The Pritzker Prize, often described as the “Nobel of architecture” and awarded by the Hyatt hotel chain owning Pritzker family, pays homage to a living architect whose work produces “consistent and significant contributions to humanity.” Hadid, who was born in Baghdad but lives in London, said she is equally proud of all her projects over the years.

Her works include a ski jump in Austria, an arts center in Cincinnati, a fire station in Germany, and a car park in France, in addition to many projects that were never built, such as the design for the Cardiff Bay Opera House in Wales and a competition-winning clifftop resort above Hong Kong.

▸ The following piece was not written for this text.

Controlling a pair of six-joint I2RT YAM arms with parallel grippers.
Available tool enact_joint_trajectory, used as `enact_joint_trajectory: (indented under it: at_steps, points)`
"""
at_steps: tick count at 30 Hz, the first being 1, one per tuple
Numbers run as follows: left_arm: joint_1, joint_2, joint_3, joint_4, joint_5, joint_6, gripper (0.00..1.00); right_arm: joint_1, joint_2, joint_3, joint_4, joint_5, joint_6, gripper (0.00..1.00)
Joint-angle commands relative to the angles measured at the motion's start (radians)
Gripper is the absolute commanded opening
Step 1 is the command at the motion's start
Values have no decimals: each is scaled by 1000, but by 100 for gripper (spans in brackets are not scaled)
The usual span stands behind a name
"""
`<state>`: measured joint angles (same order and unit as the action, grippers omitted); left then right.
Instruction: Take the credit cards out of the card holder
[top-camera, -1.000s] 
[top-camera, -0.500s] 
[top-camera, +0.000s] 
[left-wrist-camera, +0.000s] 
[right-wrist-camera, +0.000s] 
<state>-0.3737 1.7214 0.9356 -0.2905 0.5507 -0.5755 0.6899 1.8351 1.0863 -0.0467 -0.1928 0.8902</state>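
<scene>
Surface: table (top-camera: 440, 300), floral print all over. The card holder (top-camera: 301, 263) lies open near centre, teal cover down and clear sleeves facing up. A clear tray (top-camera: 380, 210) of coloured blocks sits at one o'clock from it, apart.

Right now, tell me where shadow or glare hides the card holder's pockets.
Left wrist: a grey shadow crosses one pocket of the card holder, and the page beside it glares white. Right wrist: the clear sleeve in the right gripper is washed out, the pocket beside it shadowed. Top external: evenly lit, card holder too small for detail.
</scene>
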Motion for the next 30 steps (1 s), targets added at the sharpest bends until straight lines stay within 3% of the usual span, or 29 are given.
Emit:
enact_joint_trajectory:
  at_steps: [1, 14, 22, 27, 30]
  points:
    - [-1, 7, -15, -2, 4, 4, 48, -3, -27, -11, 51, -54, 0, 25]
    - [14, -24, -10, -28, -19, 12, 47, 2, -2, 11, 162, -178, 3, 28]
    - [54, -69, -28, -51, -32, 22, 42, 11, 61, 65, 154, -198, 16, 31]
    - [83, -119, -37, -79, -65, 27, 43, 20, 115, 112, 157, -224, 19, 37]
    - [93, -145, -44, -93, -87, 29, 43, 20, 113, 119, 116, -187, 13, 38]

With an education from the Architectural Association in London and a reputation for bold and unconventional ideas, Hadid said her influences in school included her teachers and movements she studied such as Russian Constructivism. But she values originality above all, she said.

“It is important to really try not to mimic people you admire; you should be breaking down barriers,” Hadid said. “The point of competing is to always raise the bar, to raise standards.”

Hadid said she attributes her success to a refusal to compromise when faced with difficulties. She often met with criticism in cities such as London, where her designs were called “unbuildable” by some, she said.

“My early drawings were misunderstood by people who thought my designs were impossible, whether culturally, aesthetically, financially or structurally,” Hadid said. “I have managed to show that architecture is not only one thing, and with the help of my entire team I’ve been able to discover new possibilities.”

Hadid has held positions at universities all over the world, including the Hochschule fur Bildende Kunste in Hamburg, Germany, as well as Harvard and Columbia, where she met Robert Stern, the dean of Yale’s School of Architecture. It was Stern who first invited Hadid to Yale; this term is her third time teaching at the University. Stern said he is proud Hadid won the Pritzker.

“This was the right stage in her life to be recognized,” Stern said. “She had a long gestation period of projects and built a dazzling array of work, transforming provocative ideas into buildings. I have learned a lot from her work. She is a warm, funny and gracious person who can be at one moment fabulously difficult and at another, a pussycat.”

Associate Dean of the School of Architecture Peggy Deamer said Hadid has been working this term with graduate students who are designing villas in China near the Great Wall.

“She is seen as very strong and demanding by her students,” Deamer said. “She raises the bar for productivity and quality, so her students have a very positive experience.”

A student in Hadid’s Advanced Design Studio class, DaeWha Kang ARC ’04, said the lesson he has learned best from Hadid is persistence.

“She has uncanny ability to command authority and have a presence without saying a lot,” Kang said. “Really, she is very laconic, and gives strong opinions and quick assessments but still conveys a lot of influence on our work.”

Hadid will receive her prize, a bronze medallion and a $100,000 grant, at the State Hermitage Museum in St. Petersburg, Russia on May 31. She said she is not yet sure what she will do with the money.

With her team, Hadid is currently working on designs for an arts center in Rome, a science center in Germany, a Central Plant Building for BMW in Germany, and an extension of the Price Tower Arts Centre in Oklahoma, among other projects.